■ Requirement: Return each line of the material verbatim.

■ Raw data:
────────────────
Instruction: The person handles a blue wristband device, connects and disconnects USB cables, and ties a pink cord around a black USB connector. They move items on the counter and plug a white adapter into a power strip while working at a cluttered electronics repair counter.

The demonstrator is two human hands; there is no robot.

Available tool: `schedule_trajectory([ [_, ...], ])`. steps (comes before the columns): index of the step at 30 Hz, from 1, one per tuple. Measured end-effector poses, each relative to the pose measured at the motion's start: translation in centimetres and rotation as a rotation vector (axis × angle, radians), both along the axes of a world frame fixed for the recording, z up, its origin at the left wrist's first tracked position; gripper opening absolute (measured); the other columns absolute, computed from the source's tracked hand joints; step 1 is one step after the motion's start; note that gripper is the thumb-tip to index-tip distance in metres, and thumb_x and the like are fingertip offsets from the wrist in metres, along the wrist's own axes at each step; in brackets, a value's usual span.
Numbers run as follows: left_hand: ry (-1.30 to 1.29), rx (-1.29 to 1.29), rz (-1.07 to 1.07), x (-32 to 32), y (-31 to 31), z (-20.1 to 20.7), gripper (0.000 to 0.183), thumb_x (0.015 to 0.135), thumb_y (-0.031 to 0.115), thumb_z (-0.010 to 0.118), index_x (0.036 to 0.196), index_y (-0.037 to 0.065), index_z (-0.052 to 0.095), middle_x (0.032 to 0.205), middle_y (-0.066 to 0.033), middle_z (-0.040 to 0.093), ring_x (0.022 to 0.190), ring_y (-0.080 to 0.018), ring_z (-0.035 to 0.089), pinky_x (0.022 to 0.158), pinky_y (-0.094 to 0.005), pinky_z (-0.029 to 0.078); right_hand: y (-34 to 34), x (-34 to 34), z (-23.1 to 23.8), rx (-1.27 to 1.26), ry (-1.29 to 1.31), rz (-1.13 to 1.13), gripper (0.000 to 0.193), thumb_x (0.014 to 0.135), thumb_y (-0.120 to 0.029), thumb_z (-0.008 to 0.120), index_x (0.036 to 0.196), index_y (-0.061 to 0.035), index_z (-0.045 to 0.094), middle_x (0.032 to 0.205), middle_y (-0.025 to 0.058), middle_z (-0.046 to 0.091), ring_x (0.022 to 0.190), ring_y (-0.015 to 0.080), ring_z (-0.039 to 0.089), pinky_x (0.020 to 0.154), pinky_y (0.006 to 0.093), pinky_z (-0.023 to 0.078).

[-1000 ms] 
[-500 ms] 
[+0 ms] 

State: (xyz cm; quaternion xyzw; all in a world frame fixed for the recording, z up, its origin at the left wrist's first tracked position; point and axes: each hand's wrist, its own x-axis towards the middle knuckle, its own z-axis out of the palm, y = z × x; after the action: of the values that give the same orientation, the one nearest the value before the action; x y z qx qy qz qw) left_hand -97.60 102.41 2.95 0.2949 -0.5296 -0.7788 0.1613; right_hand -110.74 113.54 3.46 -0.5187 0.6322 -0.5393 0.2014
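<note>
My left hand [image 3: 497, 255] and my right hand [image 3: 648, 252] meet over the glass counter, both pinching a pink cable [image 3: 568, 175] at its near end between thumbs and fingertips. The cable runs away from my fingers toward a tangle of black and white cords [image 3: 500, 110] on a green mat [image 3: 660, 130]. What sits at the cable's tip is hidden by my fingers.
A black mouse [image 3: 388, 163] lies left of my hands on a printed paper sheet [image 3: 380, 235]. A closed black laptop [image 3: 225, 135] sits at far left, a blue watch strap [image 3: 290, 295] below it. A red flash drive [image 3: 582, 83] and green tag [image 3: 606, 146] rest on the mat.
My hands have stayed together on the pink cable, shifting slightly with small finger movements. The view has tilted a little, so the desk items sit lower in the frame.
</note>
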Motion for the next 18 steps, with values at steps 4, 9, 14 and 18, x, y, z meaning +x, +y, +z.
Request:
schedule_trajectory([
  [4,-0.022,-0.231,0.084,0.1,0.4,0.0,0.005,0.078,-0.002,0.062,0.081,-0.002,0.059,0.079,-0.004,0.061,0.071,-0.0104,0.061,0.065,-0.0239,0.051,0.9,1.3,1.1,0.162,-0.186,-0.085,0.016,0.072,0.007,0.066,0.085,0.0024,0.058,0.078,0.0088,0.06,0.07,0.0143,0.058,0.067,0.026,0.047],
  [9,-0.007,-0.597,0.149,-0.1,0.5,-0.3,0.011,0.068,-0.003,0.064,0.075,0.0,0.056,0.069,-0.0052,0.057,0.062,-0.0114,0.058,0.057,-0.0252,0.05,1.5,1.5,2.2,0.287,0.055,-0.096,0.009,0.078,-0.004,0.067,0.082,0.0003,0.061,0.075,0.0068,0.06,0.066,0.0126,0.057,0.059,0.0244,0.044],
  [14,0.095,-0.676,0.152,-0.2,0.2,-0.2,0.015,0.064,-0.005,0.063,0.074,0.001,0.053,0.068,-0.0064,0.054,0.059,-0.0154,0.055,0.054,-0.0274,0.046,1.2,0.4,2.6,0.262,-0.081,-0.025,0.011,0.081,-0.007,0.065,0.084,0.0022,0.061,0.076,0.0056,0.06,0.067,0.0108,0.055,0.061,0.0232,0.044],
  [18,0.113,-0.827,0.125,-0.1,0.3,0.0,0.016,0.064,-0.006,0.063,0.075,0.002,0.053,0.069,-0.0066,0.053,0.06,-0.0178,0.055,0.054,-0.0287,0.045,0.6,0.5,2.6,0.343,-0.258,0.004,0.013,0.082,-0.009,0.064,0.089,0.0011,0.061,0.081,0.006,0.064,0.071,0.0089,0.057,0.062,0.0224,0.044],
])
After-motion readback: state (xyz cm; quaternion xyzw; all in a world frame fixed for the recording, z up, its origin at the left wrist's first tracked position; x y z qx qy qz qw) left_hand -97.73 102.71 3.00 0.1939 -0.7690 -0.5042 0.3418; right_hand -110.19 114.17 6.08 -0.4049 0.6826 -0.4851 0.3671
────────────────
■ Result below:
Instruction: The person handles a blue wristband device, connects and disconnects USB cables, and ties a pink cord around a black USB connector. They move items on the counter and plug a white adapter into a power strip while working at a cluttered electronics repair counter.

The demonstrator is two human hands; there is no robot.

Available tool: `schedule_trajectory([ [_, ...], ])`. steps (comes before the columns): index of the step at 30 Hz, from 1, one per tuple. Measured end-effector poses, each relative to the pose measured at the motion's start: translation in centimetres and rotation as a rotation vector (axis × angle, radians), both along the axes of a world frame fixed for the recording, z up, its origin at the left wrist's first tracked position; gripper opening absolute (measured); the other columns absolute, computed from the source's tracked hand joints; step 1 is one step after the motion's start; note that gripper is the thumb-tip to index-tip distance in metres, and thumb_x and the like are fingertip offsets from the wrist in metres, along the wrist's own axes at each step; in brackets, a value's usual span.
Numbers run as follows: left_hand: ry (-1.30 to 1.29), rx (-1.29 to 1.29), rz (-1.07 to 1.07), x (-32 to 32), y (-31 to 31), z (-20.1 to 20.7), gripper (0.000 to 0.183), thumb_x (0.015 to 0.135), thumb_y (-0.031 to 0.115), thumb_z (-0.010 to 0.118), index_x (0.036 to 0.196), index_y (-0.037 to 0.065), index_z (-0.052 to 0.095), middle_x (0.032 to 0.205), middle_y (-0.066 to 0.033), middle_z (-0.040 to 0.093), ring_x (0.022 to 0.190), ring_y (-0.080 to 0.018), ring_z (-0.035 to 0.089), pinky_x (0.022 to 0.158), pinky_y (-0.094 to 0.005), pinky_z (-0.029 to 0.078); right_hand: y (-34 to 34), x (-34 to 34), z (-23.1 to 23.8), rx (-1.27 to 1.26), ry (-1.29 to 1.31), rz (-1.13 to 1.13), gripper (0.000 to 0.193), thumb_x (0.014 to 0.135), thumb_y (-0.120 to 0.029), thumb_z (-0.008 to 0.120), index_x (0.036 to 0.196), index_y (-0.061 to 0.035), index_z (-0.045 to 0.094), middle_x (0.032 to 0.205), middle_y (-0.025 to 0.058), middle_z (-0.046 to 0.091), ring_x (0.022 to 0.190), ring_y (-0.015 to 0.080), ring_z (-0.039 to 0.089), pinky_x (0.020 to 0.154), pinky_y (0.006 to 0.093), pinky_z (-0.023 to 0.078).

[-1000 ms] 
[-500 ms] 
[+0 ms] 

State: (xyz cm; quaternion xyzw; all in a world frame fixed for the recording, z up, its origin at the left wrist's first tracked position; point and axes: each hand's wrist, its own x-axis towards the middle knuckle, its own z-axis out of the palm, y = z × x; after the action: of the values that give the same orientation, the one nearest the value before the action; x y z qx qy qz qw) left_hand -97.60 102.41 2.95 0.2949 -0.5296 -0.7788 0.1613; right_hand -110.74 113.54 3.46 -0.5187 0.6322 -0.5393 0.2014
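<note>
My left hand [image 3: 497, 255] and my right hand [image 3: 648, 252] meet over the glass counter, both pinching a pink cable [image 3: 568, 175] at its near end between thumbs and fingertips. The cable runs away from my fingers toward a tangle of black and white cords [image 3: 500, 110] on a green mat [image 3: 660, 130]. What sits at the cable's tip is hidden by my fingers.
A black mouse [image 3: 388, 163] lies left of my hands on a printed paper sheet [image 3: 380, 235]. A closed black laptop [image 3: 225, 135] sits at far left, a blue watch strap [image 3: 290, 295] below it. A red flash drive [image 3: 582, 83] and green tag [image 3: 606, 146] rest on the mat.
My hands have stayed together on the pink cable, shifting slightly with small finger movements. The view has tilted a little, so the desk items sit lower in the frame.
</note>
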Motion for the next 18 steps, with values at steps 4, 9, 14 and 18, x, y, z meaning +x, +y, +z.
Request:
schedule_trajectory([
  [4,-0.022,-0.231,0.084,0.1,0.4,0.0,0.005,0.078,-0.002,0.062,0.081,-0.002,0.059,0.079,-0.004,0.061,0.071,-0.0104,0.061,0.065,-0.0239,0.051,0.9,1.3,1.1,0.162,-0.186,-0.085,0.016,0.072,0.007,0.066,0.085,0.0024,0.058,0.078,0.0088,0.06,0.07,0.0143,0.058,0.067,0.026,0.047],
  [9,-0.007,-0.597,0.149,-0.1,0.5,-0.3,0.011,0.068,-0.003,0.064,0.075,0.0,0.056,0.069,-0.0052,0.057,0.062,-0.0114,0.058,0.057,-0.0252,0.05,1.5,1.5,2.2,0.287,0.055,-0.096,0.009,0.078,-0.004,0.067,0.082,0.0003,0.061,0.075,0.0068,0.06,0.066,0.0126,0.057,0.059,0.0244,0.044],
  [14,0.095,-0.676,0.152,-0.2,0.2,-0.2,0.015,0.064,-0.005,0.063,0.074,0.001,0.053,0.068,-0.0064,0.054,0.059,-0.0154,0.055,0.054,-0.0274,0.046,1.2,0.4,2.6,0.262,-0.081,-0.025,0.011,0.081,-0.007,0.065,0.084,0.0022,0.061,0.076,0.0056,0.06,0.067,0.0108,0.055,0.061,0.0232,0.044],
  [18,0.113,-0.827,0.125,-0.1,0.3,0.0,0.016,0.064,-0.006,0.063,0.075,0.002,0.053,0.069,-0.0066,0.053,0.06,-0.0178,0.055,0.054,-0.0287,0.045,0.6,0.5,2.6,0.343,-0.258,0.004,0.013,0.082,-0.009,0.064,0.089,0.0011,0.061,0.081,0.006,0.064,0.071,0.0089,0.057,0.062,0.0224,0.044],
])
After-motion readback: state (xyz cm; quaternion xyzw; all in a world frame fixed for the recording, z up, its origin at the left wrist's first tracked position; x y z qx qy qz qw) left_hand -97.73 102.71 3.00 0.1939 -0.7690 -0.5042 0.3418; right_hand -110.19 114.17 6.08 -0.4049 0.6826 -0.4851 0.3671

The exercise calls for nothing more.